第四十話「二段攻撃」
『………』
ゴォウ!
俺が神器の弓矢を構えたのを見て、海賊の御手型機甲鎧は速度を更に上げて、機体の軌道も複雑にしてきた。
右に飛んだかと思えば体勢を変えないまま左に飛び、直進してきたかと思えば後ろに退避してから上空に飛ぶ。
あまりにもデタラメな軌道の高速移動でこちらを撹乱してくる敵の機甲鎧。
御手型機甲鎧の海賊、本当に何者なんだ? いくら機甲鎧の操縦者はZINで身体能力と耐久力を上げることができると言っても、あんなメチャクチャな動きをしたらもたないぞ?
「カズト! 右!」
ガガガガッ! ドガン!
右側に回り込んできた海賊の御手型機甲鎧が機関砲を発射してくる。弓矢を構えていたので大きく動けなかった俺は、それを避けきれず右肩と右足に被弾してしまった。
くうっ! 機体の損傷は大きくないけどかなり揺れるな。頭をぶつけたぞ。
「カズト。無理に狙いをつける必要はないから。視界にあの機甲鎧がはいったらすぐに射って。あとは私がなんとかするから」
分かった。任せるぞ、アオ。
弓矢を構えた体勢のまま敵の攻撃による被害をできるだけ最小限に抑えて射撃の機会を待つ。

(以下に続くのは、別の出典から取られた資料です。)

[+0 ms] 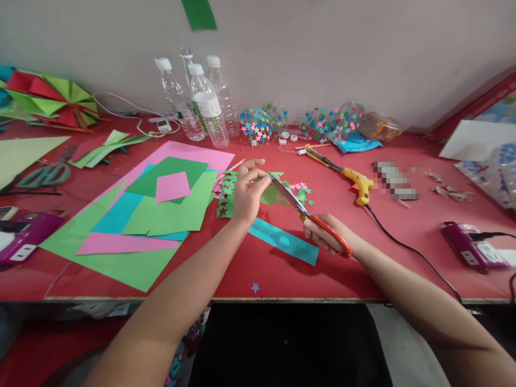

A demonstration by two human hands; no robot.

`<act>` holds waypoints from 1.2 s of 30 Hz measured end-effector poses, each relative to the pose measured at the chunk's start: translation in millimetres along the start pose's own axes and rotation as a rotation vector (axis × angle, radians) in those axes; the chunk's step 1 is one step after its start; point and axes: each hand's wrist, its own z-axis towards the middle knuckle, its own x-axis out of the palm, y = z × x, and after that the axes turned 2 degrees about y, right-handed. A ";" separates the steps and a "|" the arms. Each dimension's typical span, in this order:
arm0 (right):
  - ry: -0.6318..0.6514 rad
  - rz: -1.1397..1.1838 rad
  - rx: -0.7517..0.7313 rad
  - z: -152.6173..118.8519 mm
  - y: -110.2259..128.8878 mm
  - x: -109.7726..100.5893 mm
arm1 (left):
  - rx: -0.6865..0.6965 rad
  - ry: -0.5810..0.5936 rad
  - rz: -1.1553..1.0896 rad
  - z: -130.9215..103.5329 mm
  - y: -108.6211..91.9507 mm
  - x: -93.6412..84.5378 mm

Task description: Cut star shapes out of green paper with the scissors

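My right hand [324, 232] is closed on the orange-handled scissors [331, 233], whose blades point up and left. The blade tips meet the fingers of my left hand [249, 192], which is pinched; whatever lies between its thumb and fingertips is too small to make out. Below the hands a blue paper strip [286, 242] lies on the red table. Green paper with star-shaped holes [224, 200] is partly hidden behind my left hand. Small pink and green paper stars [303, 192] are scattered behind the scissors.
Stacked coloured paper [137, 269] covers the left. Plastic bottles [209, 110] and star-filled bundles [258, 124] stand along the wall. A yellow glue gun [358, 184] with a black cord lies right, beyond it a purple power strip [473, 247]. Green-handled scissors [46, 176] lie far left.
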 end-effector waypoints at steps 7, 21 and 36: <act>0.050 0.019 -0.076 -1.5 -6.6 -1.0 | 0.011 0.025 -0.012 -3.1 -2.8 2.3; 0.036 0.064 -0.039 -1.0 -3.5 4.0 | -0.037 0.095 -0.065 -3.7 0.6 4.5; -0.030 0.059 0.047 -4.3 7.8 6.9 | -0.043 0.140 -0.134 -3.5 0.4 6.0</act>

敵は相変わらず高速で動き回っているが、こうしていれば射撃の機会も………っ! 今だ!
バシュ!
海賊の機甲鎧が視界の端に映った瞬間、俺は神器の矢を放った。矢は海賊の機甲鎧がいる方向とは全く違う方向に飛んでいくが、それでも俺達には、アオには十分だった。
「弾けなさい!」
バァン!
アオの言葉を合図に矢が爆発して無数の光の帯が生まれ、光の帯が海賊の機甲鎧に向かっていく。以前、神鳴寺機甲鎧戦術教導院で悪霊獣の群れと戦った時にアオが使った必殺の一撃だ。
光の帯はまるで生きているかのように海賊の機甲鎧を追っていくが、海賊の機甲鎧は高速で飛び回って光の帯を回避し、そのうち時間が経つごとに一本、また一本と光の帯が消えていった。
なんていう回避能力だよ。悪霊獣の群れを一撃で葬った攻撃もあの海賊の機甲鎧には通用しないか。………でもな。
「それも予測済みなのよ! カズト!」
ああっ!
ブゥン!
最後の光の帯が消えようとした瞬間、俺は左手に持っていた神器の弓を投げつけた。そしてその次の瞬間……、
「今度こそ! 弾けなさい!」
バァン!
アオの言葉に弓が弾けて無数の光の帯となり、光の帯の群れは丁度回避運動をとっていた海賊の機甲鎧の正面から襲いかかる。よし! タイミングも角度も完璧! これなら当たる!
事実、海賊の機甲鎧は光の帯の群れに気づいても回避が間に合いそうもなく、その時通信回線から海賊の機甲鎧からのと思われる若い男の声が聞こえてきた。
『うわっ!? これはマズ……』
ズバババッ!
通信回線から男の声が聞こえてきた直後に、俺が放った光の帯の群れは海賊の機甲鎧を包み込んだ。